# Exercise
Leave out the pictures, and retype only the lines from the beginning of the material through the line that contains "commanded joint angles", including both.
Source data Block Start
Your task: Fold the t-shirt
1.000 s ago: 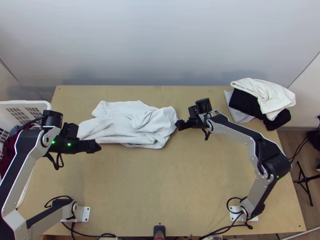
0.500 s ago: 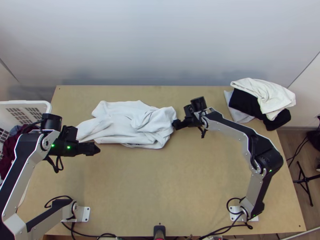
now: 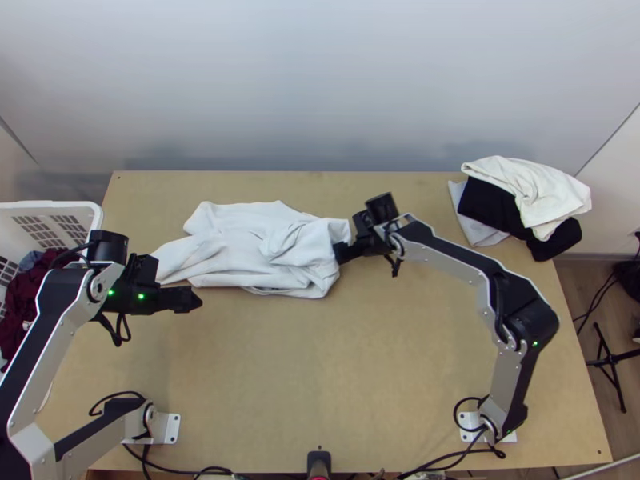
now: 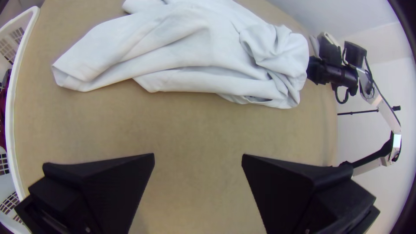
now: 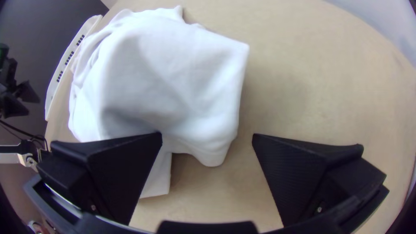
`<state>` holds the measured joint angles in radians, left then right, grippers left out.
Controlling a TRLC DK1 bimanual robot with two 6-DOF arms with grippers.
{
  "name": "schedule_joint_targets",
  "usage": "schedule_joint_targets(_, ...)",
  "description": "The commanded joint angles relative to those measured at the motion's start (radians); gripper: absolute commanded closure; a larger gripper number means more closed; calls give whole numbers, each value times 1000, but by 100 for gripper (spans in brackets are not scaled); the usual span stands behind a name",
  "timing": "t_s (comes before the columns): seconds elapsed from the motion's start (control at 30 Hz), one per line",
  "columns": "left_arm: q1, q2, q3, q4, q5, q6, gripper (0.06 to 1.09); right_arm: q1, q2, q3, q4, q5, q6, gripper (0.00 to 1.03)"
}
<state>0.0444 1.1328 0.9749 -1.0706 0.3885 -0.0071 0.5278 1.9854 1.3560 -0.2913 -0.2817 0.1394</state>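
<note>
Now the spread right gripper (image 3: pixel 339 253) is edging left into the t-shirt (image 3: pixel 240 244), upper centre, seemingly preparing a grasp; the left gripper (image 3: pixel 198 300) is also gaping.

No readable text or numbers anywhere here.
</note>
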Motion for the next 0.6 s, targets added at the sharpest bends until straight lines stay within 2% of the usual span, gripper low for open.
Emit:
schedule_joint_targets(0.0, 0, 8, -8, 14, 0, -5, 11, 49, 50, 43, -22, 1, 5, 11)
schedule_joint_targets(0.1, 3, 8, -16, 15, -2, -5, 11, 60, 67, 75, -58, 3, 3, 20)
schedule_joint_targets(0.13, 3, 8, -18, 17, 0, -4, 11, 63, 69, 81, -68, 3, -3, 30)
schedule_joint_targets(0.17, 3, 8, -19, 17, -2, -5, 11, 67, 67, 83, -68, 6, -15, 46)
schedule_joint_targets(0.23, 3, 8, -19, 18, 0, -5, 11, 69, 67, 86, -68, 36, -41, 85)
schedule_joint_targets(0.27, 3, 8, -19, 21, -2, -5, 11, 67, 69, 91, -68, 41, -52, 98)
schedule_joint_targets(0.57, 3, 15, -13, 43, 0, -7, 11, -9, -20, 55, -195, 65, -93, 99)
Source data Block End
# Output for this task
Your task: Fold the t-shirt
1.000 s ago: 
0.500 s ago: 
now: 
now: 
now: 
`<state>` holds the measured joint angles in radians, left then right, grippers left out.
Controlling a TRLC DK1 bimanual robot with two 6-DOF arms with grippers.
{
  "name": "schedule_joint_targets",
  "usage": "schedule_joint_targets(_, ...)",
  "description": "The commanded joint angles relative to those measured at the motion's start (radians); gripper: absolute commanded closure; a larger gripper number means more closed; calls give whole numbers, each value times 1000, but by 100 for gripper (spans in brackets are not scaled); the usual span stands behind a name",

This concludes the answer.